И голова его снова бессильно упала, будто шея не выдержала даже этого минимального усилия.
Эти слова, этот взгляд — они как заноза всадились в Вовину злость. «Не понимаешь»... Какой, на хуй, не понимаю? Я всё прекрасно понял тогда, и понял сегодня. Понял, что ты — говно, прикрывающееся умными словами.
Вова резко развернулся и ушел. На улице воздух был холодный, обжигал лёгкие. Он шёл домой быстрым, нервным шагом, на костылях. В ушах ещё стоял гул драки, но уже начали пробиваться сомнения. Как черви. Этот взгляд Кащея, эта жалость в нём...
Дома он захлопнул дверь, будто отсекая снаружи весь тот мир. Прислонился к ней, закрыл глаза. Потом, резкими, почти рвущими движениями, стал сдирать с себя одежду. Кофта, липкая от пота и пятен крови, полетела в угол. Джинсы. Всё это воняло. Воняло дракой, страхом, той самой «силой», которую он только что доказал.
Он стоял посреди комнаты, голый перед зеркалом, смотря на свои синяки, ссадины и эти грязные руки. И начал убеждать. Себя. Вслух, сквозь стиснутые зубы.
— Всё правильно. Всё правильно сделал. Ералаша вспомни. Его опустили, а этот тварь глаза отвел. Он давно прогнил нахуй. Сила в людях... Пиздел, как дышал. Чтобы свои же не зассали, чтобы другие уважали — нужно было отшить его. Публично. Жёстко. Набить морду ему и всем его шестеркам.
Он подошёл к раковине, включил ледяную воду, стал с яростью оттирать кровь с рук, будто хотел содрать кожу.
— Теперь... теперь все менталы будут знать. Все шестёры с окраин. Будут знать, что у нас яйца не отсохли. Что мы не терпилы, которые за пачку сигарет или ласковое слово всё спустят. Теперь можно будет пробивать те точки, которые он боялся трогать. Давить на тех, кто раньше нас не видел. Теперь... теперь всё будет.
Он вытер лицо полотенцем, но в глазах, в глубине, где не было злости, плавала та самая тень. Тень от взгляда Кащея. «Не понимаешь».
— Понимаю, блядь! — рявкнул он на своё отражение в тёмном окне. — Понимаю, что сила — это не в том, чтобы выебать морду соседу! А в чём, сука? В том, чтобы молчать, когда своих мочат? В том, чтобы сраться с крысами в их же говне? Нет, браток. Нет.

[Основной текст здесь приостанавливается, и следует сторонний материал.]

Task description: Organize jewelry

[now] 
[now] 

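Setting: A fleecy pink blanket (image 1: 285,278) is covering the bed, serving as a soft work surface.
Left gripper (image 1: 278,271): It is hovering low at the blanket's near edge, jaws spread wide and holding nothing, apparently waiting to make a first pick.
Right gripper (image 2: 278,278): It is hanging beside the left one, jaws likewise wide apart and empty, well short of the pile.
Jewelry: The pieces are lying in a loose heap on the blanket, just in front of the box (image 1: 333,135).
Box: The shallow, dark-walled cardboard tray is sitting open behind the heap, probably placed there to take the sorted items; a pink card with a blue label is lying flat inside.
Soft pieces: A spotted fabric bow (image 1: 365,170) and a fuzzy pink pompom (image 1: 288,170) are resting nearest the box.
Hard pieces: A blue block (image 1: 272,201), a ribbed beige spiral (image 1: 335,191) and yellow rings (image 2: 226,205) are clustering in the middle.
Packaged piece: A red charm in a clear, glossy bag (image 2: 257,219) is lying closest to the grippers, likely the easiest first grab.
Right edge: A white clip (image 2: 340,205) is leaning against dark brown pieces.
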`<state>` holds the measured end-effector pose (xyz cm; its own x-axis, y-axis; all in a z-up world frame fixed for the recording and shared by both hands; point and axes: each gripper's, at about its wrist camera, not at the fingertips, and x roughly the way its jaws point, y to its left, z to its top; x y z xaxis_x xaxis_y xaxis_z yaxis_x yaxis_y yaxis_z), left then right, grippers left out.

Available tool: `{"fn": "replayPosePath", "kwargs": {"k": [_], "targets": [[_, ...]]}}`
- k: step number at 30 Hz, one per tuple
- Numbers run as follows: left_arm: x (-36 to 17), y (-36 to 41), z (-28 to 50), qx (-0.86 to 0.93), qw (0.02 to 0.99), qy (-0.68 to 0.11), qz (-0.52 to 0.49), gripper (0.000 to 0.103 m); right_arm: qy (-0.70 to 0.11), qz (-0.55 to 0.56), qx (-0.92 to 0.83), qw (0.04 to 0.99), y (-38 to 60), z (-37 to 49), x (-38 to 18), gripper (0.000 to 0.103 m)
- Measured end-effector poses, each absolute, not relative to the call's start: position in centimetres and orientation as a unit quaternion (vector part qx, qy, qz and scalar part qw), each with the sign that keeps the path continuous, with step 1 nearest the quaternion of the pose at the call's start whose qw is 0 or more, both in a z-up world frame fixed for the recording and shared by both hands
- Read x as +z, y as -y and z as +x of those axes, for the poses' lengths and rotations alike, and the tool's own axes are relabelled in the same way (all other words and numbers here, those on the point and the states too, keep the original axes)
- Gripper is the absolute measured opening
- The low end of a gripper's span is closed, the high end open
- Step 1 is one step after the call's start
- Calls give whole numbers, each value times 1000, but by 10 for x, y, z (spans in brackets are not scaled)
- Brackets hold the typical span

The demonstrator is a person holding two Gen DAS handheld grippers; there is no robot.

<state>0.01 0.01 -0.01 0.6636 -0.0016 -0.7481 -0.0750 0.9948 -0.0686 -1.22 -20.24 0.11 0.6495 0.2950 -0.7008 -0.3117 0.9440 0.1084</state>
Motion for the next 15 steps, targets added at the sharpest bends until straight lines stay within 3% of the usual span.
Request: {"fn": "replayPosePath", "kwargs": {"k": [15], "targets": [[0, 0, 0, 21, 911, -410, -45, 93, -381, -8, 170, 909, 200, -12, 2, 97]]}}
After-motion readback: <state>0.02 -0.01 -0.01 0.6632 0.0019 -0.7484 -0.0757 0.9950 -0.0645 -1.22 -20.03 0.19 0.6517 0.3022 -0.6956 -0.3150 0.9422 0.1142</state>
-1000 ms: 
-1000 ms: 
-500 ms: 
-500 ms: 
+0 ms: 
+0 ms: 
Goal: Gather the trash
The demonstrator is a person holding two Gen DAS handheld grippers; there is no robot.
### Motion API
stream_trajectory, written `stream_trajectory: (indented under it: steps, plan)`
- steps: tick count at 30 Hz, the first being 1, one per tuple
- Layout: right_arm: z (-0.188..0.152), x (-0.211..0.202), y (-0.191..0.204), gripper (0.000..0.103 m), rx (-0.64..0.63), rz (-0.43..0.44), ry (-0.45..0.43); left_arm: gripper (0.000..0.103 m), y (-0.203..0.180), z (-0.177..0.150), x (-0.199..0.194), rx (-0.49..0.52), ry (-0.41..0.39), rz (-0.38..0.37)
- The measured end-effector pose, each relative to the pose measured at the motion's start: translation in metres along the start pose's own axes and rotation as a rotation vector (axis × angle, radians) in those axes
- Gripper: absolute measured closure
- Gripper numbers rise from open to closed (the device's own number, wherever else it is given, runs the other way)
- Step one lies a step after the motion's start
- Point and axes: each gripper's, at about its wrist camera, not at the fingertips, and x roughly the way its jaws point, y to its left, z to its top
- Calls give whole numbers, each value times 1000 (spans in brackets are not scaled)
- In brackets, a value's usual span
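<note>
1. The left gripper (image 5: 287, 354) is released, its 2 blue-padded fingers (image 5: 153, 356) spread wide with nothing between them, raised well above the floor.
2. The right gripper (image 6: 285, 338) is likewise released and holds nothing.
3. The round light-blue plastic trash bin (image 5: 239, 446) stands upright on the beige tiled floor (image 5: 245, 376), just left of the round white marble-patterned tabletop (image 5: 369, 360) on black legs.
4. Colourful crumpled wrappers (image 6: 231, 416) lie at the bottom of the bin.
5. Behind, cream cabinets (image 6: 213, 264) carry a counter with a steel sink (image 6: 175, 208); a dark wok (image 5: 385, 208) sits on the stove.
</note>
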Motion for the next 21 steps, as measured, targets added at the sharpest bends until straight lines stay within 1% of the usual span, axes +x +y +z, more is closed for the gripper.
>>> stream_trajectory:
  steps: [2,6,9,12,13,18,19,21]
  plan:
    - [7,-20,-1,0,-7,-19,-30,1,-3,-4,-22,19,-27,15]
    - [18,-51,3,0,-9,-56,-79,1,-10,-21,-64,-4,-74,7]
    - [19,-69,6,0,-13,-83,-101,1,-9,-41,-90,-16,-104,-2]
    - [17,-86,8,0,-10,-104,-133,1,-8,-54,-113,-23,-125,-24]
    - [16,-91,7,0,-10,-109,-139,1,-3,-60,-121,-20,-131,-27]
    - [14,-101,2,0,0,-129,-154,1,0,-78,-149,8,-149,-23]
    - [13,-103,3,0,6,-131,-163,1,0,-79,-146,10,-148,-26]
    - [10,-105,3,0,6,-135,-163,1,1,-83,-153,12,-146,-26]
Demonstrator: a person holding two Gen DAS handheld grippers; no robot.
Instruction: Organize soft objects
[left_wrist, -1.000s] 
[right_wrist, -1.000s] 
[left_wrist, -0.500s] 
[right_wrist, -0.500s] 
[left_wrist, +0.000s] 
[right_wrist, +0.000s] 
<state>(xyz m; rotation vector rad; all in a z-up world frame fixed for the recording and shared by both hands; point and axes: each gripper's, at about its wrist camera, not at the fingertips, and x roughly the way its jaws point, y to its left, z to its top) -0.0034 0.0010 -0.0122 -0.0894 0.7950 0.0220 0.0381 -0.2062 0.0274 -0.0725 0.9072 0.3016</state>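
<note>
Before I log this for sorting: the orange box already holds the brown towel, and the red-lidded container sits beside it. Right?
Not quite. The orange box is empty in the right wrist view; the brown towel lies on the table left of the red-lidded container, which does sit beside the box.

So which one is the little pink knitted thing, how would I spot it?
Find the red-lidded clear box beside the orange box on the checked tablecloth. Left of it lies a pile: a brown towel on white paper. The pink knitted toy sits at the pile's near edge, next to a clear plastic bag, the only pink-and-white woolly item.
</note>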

Он лёг на кровать, уставившись в потолок. Тело ныло, разум лихорадочно работал, строя планы, рисуя картины будущего авторитета. Но где-то глубоко в груди, под рёбрами, сидела холодная, чёрная точка. Не сомнение даже. А знание. Знание, что сегодня он не просто «отшил» конкурента. Он пересёк какую-то последнюю, невидимую черту. И назад пути не будет. Ни для него, ни для его пацанов. Тот, кто начинает править страхом, рано или поздно начинает бояться сам.
Но эту мысль он тут же, злостно и яростно, затоптал в самый тёмный угол своего сознания.
— Всё правильно, — прошептал он уже тихо, поворачиваясь на бок. — Абсолютно пиздец как правильно. Иначе нельзя. Иначе здесь съедят.
И он закрыл глаза, пытаясь уснуть, пытаясь не видеть во тьме окровавленное лицо Кащея и тот его последний, полный какой-то ебаной, непонятной правды, взгляд.
—
Качалка. Затхлый воздух, пропахший потом, железом и теперь — пороховой пылью ожидания. Парни столпились вокруг массивного, старого сейфа Кащея, который они выволокли из его тайной кладовки. Он стоял в углу, тускло поблёскивая зелёной краской, как немой свидетель всей этой херни, которую Кащей копил годами.
В воздухе висело напряжение, густое, почти осязаемое. Все молчали, только слышалось тяжёлое дыхание. Это был момент истины. Не только из-за денег. А чтобы окончательно, материально добить призрак Кащея. Чтобы своими руками разгрести его сокровища и тем самым подтвердить: да, мы сильнее. Мы здесь власть.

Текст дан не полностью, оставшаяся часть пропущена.